Il proposito risultò lodevole, ma dopo oltre un anno cosa è rimasto di quei “tavoli” di lavoro? Così come non si riesce a intravedere quale beneficio, seppur minimo, abbia già dato alla città il progetto del “Parco mondiale per lo stile di vita mediterraneo” presentato a marzo 2020 come carta vincente per il futuro economico della città. E per restare ai piccoli ma importanti segnali positivi che un’Amministrazione può dare, che fine hanno fatto – se n’è parlato recentemente su questo giornale – gli 11 locali di corso Umberto donati al Comune dalla famiglia Profeta?
Oggi non ci si può più appellare alla pandemia che ha rivoluzionato le nostre vite, per giustificare l’immobilismo che sembra ammantare ogni azione che riguarda il destino futuro della città. Oggi è arrivato il momento di uscire dai fumosi progetti e operare concretamente, istituendo una “task force” che metta assieme professionalità e competenze per risollevare le sorti della città.

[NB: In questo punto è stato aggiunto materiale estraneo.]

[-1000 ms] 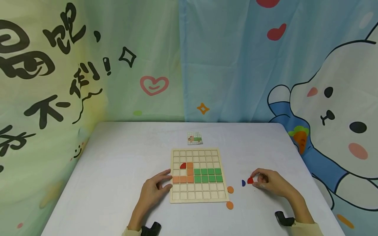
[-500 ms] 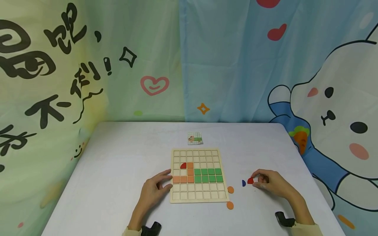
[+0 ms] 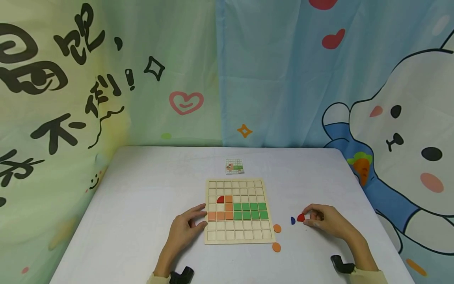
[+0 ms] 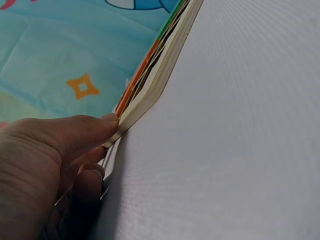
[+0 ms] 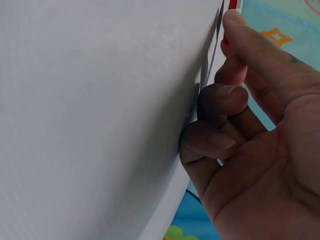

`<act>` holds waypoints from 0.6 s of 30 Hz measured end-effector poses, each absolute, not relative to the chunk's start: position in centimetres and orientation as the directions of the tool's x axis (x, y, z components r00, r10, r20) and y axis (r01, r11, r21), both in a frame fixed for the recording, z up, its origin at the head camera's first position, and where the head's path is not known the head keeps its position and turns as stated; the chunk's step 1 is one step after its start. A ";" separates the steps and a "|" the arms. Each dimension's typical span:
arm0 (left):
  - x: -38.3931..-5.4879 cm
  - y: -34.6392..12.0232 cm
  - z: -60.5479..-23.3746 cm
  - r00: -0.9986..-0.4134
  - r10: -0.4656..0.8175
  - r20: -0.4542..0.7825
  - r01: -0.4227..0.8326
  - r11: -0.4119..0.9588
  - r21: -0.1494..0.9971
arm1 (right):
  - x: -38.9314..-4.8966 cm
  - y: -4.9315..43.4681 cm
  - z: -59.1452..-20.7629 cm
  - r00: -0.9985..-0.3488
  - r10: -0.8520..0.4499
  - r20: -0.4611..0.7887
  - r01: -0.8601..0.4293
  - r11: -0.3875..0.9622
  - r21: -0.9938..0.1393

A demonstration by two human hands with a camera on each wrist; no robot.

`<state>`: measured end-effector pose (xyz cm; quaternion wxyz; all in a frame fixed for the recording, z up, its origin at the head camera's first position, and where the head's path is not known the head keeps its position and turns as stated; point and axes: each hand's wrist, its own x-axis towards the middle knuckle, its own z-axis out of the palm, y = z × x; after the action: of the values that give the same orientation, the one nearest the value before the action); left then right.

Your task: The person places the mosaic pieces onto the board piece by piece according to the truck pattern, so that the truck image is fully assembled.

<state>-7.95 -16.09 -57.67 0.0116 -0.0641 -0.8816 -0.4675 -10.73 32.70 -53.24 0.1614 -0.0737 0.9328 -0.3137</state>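
A wooden grid board [image 3: 241, 239] bears several orange and green square pieces and one red quarter-circle piece [image 3: 220, 199]. My left hand [image 3: 185, 228] rests at the board's left side, thumb and index fingertips touching its edge a little apart; in the left wrist view the thumb [image 4: 90, 129] lies against the wooden rim. To the right of the board, my right hand [image 3: 328, 221] pinches a red rounded piece [image 3: 300, 217] between thumb and index finger, down at the table. Its remaining fingers [image 5: 210, 140] are curled under. A blue half-circle piece [image 3: 293, 220] lies just left of the red one.
Two orange round pieces [image 3: 277, 228] lie by the board's lower right corner. Behind the board is a small pattern card [image 3: 234, 166] with a coloured grid picture. A white cloth covers the table [image 3: 142, 189]; a printed curtain [image 3: 276, 79] hangs behind it.
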 end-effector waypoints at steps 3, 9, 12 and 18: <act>-8.0 -16.1 -57.7 -0.992 0.100 0.083 0.125 0.552 0.824 | -10.8 32.5 -53.2 -0.937 -0.229 -0.263 -0.021 0.790 -0.613; -8.0 -16.2 -57.7 -0.992 0.098 0.084 0.124 0.545 0.830 | -10.8 31.9 -52.9 -0.947 -0.226 -0.230 -0.039 0.789 -0.613; -8.0 -16.2 -57.7 -0.991 0.100 0.085 0.126 0.543 0.830 | -10.7 31.4 -52.7 -0.948 -0.230 -0.219 -0.047 0.784 -0.619; -8.0 -16.1 -57.6 -0.992 0.099 0.082 0.123 0.547 0.828 | -10.7 30.1 -52.2 -0.949 -0.241 -0.205 -0.055 0.764 -0.643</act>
<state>-7.96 -16.12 -57.64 0.0129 -0.0631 -0.8795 -0.4715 -10.70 30.09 -52.18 0.1390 -0.0797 0.9288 -0.3341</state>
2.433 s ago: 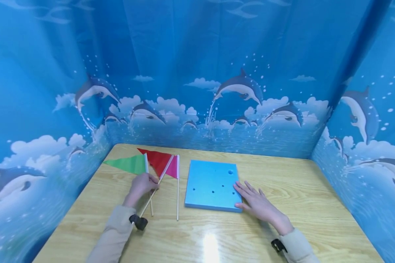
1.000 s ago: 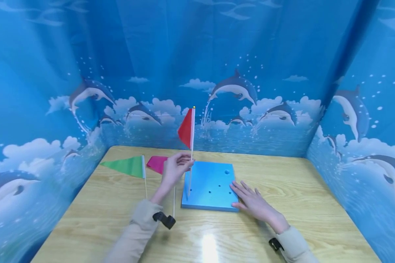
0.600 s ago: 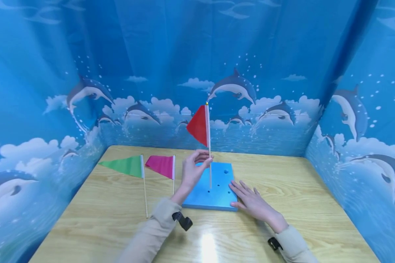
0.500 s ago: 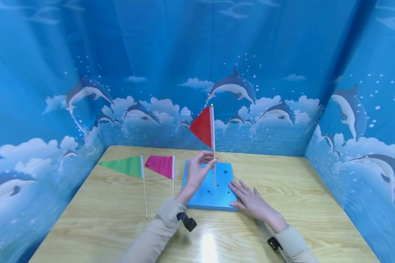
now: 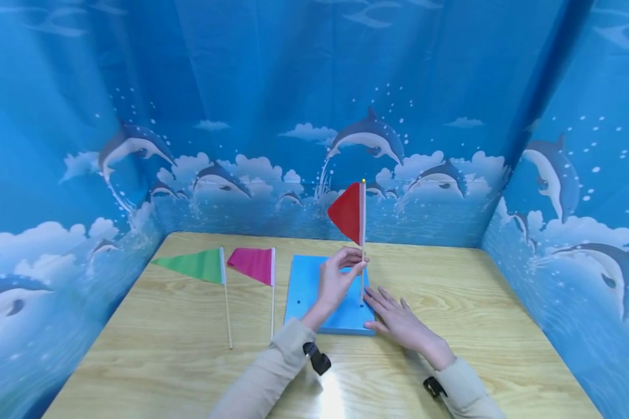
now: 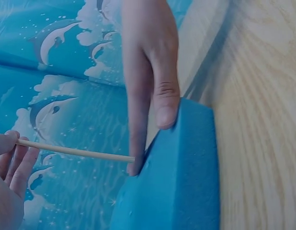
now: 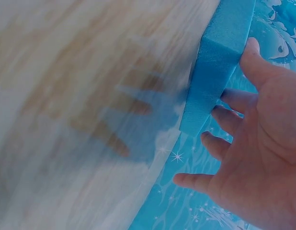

Sì della città, perché è di tutta la città che si deve parlare, ridefinendone i luoghi di aggregazione, gli spazi comuni, e per ritrovare stimoli per tornare ad amare la città in cui si è nati. E visto che il processo di ripopolazione del centro storico non potrà essere breve (nemmeno con i programmi di rigenerazione urbana in corso nel quartiere Provvidenza perché a beneficiarne, a lavori finiti, potranno essere venti-trenta famiglie), una azione da mettere in campo potrebbe riguardare il ripopolamento commerciale del centro storico, facendo tornare sfavillanti di luci le strade dello shopping e incoraggiando al tempo stesso la nascita di nuovi punti di aggregazioni per i giovani.
Prendendo atto, inoltre, che non basta istituire l’isola pedonale per fare rifiorire il centro storico. Questi spazi sono importantissimi e vanno mantenuti solo se frequentati dai cittadini. Se si pensa invece di mettere delle transenne e poi dimenticarsi di tenerla pulita e arredarla, l’isola pedonale resta un contenitore vuoto, destinato a inesorabile degrado.
Da anni – sin dall’Amministrazione Campisi e dopo che ancor prima era stato… smantellato quel piccolo gioiello rappresentato dalla “strata ‘a foglia” (dove sapori, odori e colori catturavano l’attenzione dei turisti di passaggio e dove molti nisseni continuavano a rifornirsi) – abbiamo proposto un modo in cui il Comune potrebbe essere in centro-motore per “promuovere” la nascita di nuove attività commerciali in centro storico.
Ovvero: individuare e convocare i proprietari di tutti i locali del centro storico da anni sfitti, convincerli a fissare (per almeno tre anni) un prezzo “politico” proporzionato alla superficie degli stessi. A quel punto il Comune dovrebbe soltanto divulgare un “avviso” rivolto agli aspiranti imprenditori facendo conoscere i nuovi prezzi per insediarvi una nuova attività commerciale.
I proprietari otterrebbero il vantaggio di pagare tasse su questi locali avendo nel frattempo un ristoro e, soprattutto, che i loro locali “rinascerebbero” per almeno tre anni, riconquistando appetibilità per il futuro. Rioccupando i locali del centro storico, ciascun titolare avrebbe sicuramente cura dello spazio prospiciente il proprio negozio, e i nisseni (anche quelli che vivono ormai in altre parti della città) potrebbero ritrovare piacere e interesse a frequentare il centro storico, a rimettere in moto l’intera economia cittadina. Una “ricetta” così banale da non meritare attenzione?